*EXERCISE OBJECTIVE*. Only one stretch of the records below should be repeated. It starts with the line containing "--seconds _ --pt" and goes on through the line containing "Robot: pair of", exactly as written.

Data records:
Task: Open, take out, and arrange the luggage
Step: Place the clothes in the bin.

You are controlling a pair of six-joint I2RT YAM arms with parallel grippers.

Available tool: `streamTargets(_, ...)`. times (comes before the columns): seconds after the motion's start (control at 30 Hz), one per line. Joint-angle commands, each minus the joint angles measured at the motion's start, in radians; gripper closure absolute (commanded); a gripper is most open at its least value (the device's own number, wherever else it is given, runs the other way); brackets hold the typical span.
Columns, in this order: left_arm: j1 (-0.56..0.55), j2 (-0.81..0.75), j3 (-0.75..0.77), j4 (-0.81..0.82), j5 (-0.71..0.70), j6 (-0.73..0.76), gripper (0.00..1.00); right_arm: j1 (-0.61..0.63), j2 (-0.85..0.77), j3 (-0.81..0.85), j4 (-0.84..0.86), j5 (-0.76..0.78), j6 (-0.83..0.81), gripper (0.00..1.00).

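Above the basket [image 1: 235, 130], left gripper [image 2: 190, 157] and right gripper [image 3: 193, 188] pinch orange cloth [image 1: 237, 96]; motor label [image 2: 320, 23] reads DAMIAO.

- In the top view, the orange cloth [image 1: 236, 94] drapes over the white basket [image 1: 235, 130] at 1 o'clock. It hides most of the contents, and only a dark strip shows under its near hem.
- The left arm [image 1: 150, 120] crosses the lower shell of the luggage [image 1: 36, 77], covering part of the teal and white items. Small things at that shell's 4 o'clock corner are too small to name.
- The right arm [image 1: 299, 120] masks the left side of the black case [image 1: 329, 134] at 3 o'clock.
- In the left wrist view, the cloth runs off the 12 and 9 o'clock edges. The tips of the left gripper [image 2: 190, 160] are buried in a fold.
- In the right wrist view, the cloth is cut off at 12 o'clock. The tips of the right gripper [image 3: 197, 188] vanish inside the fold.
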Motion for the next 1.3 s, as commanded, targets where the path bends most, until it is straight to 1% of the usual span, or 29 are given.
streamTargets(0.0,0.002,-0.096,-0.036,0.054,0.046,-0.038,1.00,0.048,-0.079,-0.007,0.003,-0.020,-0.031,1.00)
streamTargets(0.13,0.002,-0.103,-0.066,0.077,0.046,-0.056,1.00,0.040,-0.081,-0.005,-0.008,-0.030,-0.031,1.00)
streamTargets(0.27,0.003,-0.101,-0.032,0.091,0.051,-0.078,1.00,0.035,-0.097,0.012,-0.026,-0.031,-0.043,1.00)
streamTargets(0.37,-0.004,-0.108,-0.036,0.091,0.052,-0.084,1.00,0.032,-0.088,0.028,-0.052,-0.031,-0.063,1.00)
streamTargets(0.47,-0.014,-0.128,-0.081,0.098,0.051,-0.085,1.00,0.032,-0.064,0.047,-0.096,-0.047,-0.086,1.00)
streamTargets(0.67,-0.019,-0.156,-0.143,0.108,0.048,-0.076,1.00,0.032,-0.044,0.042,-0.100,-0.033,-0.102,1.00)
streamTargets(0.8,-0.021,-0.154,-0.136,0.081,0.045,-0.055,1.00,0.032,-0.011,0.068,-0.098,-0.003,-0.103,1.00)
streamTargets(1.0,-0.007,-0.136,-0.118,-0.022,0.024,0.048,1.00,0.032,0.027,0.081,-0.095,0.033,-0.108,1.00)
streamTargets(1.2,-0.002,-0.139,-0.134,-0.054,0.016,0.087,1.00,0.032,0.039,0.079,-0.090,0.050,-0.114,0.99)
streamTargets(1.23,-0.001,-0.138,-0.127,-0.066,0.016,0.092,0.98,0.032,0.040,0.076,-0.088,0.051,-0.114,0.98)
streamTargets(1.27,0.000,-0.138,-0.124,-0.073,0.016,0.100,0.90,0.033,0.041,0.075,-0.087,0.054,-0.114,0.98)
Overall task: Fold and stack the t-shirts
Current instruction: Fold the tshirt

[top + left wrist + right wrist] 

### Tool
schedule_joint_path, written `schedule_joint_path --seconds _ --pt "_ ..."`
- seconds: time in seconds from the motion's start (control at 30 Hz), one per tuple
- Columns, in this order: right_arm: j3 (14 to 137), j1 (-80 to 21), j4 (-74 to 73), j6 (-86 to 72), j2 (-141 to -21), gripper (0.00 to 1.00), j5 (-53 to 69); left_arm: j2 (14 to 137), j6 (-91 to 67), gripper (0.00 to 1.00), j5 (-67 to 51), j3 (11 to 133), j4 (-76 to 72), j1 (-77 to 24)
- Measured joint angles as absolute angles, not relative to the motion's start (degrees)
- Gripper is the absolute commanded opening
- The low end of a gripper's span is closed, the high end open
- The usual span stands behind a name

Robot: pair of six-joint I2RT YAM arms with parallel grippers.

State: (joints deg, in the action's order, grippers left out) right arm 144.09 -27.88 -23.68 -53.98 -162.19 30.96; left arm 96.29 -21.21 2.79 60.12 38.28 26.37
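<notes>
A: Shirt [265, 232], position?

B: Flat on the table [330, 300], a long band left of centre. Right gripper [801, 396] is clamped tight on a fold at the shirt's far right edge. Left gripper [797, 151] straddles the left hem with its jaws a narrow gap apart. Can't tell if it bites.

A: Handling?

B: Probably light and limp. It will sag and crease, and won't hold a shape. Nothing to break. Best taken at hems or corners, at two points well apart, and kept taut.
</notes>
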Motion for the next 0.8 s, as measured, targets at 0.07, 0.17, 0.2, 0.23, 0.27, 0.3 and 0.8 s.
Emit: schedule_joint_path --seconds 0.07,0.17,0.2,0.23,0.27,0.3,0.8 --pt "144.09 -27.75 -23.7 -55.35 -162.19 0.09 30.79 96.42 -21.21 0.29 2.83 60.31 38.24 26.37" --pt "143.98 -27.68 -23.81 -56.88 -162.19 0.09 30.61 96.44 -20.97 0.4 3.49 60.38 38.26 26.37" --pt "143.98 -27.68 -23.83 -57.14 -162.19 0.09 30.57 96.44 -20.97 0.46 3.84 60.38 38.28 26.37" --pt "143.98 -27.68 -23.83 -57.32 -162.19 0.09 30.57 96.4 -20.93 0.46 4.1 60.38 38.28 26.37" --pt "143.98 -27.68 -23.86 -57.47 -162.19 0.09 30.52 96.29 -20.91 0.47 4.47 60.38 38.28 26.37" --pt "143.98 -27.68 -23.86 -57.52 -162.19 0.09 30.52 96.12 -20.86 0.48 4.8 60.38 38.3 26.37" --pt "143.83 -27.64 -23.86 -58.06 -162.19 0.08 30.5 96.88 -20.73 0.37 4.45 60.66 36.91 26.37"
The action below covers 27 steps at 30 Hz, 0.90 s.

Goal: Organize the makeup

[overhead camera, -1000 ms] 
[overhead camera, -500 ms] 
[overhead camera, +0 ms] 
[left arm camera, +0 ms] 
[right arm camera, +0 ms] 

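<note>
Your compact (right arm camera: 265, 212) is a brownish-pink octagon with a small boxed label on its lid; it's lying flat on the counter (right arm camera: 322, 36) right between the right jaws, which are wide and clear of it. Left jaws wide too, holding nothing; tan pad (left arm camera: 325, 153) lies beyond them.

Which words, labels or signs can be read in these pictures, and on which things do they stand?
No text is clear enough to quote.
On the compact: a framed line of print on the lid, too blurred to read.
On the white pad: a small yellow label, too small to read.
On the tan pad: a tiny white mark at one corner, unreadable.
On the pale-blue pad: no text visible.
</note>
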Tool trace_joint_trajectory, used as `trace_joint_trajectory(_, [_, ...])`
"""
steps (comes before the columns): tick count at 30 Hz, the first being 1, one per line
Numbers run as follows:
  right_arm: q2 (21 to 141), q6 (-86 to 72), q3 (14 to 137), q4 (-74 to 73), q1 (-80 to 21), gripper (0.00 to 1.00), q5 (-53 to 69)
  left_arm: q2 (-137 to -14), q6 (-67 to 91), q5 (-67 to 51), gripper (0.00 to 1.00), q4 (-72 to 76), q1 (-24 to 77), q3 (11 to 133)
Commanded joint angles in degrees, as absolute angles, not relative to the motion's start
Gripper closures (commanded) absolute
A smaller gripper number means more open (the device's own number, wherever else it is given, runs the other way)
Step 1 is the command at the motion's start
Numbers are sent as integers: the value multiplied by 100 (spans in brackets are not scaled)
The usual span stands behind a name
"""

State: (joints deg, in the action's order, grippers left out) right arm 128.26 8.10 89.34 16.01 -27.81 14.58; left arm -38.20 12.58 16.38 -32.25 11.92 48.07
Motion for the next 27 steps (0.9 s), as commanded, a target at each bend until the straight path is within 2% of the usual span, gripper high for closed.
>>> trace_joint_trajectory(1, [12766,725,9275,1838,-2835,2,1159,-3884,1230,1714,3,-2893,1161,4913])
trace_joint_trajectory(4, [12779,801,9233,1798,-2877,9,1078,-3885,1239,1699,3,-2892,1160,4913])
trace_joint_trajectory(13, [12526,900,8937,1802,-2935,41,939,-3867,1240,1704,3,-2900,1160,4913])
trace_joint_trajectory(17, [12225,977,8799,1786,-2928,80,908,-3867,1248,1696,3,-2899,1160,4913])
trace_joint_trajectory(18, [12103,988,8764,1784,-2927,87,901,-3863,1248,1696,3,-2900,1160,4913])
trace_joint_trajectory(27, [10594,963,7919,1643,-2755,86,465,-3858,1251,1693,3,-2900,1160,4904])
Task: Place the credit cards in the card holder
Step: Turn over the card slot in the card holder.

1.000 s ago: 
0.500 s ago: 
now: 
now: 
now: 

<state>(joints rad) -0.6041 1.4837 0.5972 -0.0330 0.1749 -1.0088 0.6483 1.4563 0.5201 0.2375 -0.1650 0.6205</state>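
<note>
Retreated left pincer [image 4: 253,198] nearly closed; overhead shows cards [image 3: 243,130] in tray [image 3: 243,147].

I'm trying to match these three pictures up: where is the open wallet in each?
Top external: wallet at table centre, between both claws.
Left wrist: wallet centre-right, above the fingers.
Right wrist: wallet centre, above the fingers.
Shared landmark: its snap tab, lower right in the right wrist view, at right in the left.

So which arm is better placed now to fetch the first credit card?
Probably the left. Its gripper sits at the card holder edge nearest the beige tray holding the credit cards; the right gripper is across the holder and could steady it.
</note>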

*SOLVED PROBLEM*.
schedule_joint_path, written `schedule_joint_path --seconds _ --pt "_ ..."`
- seconds: time in seconds from the motion's start (control at 30 Hz), one per tuple
- Columns, in this order: right_arm: j3 (14 to 137), j1 (-80 to 21), j4 (-74 to 73), j6 (-86 to 72), j2 (-141 to -21), gripper (0.00 to 1.00), j5 (-53 to 69); left_arm: j2 (14 to 137), j6 (-91 to 67), gripper (0.00 to 1.00), j5 (-67 to 51), j3 (11 to 133), j4 (-76 to 72), j1 (-77 to 24)
- Measured joint angles as absolute angles, not relative to the motion's start (degrees)
- Gripper is the absolute commanded opening
- The low end of a gripper's span is closed, the high end open
- The usual span stands behind a name

Robot: pair of six-joint I2RT YAM arms with parallel grippers.

The exercise is done, and nothing more is needed.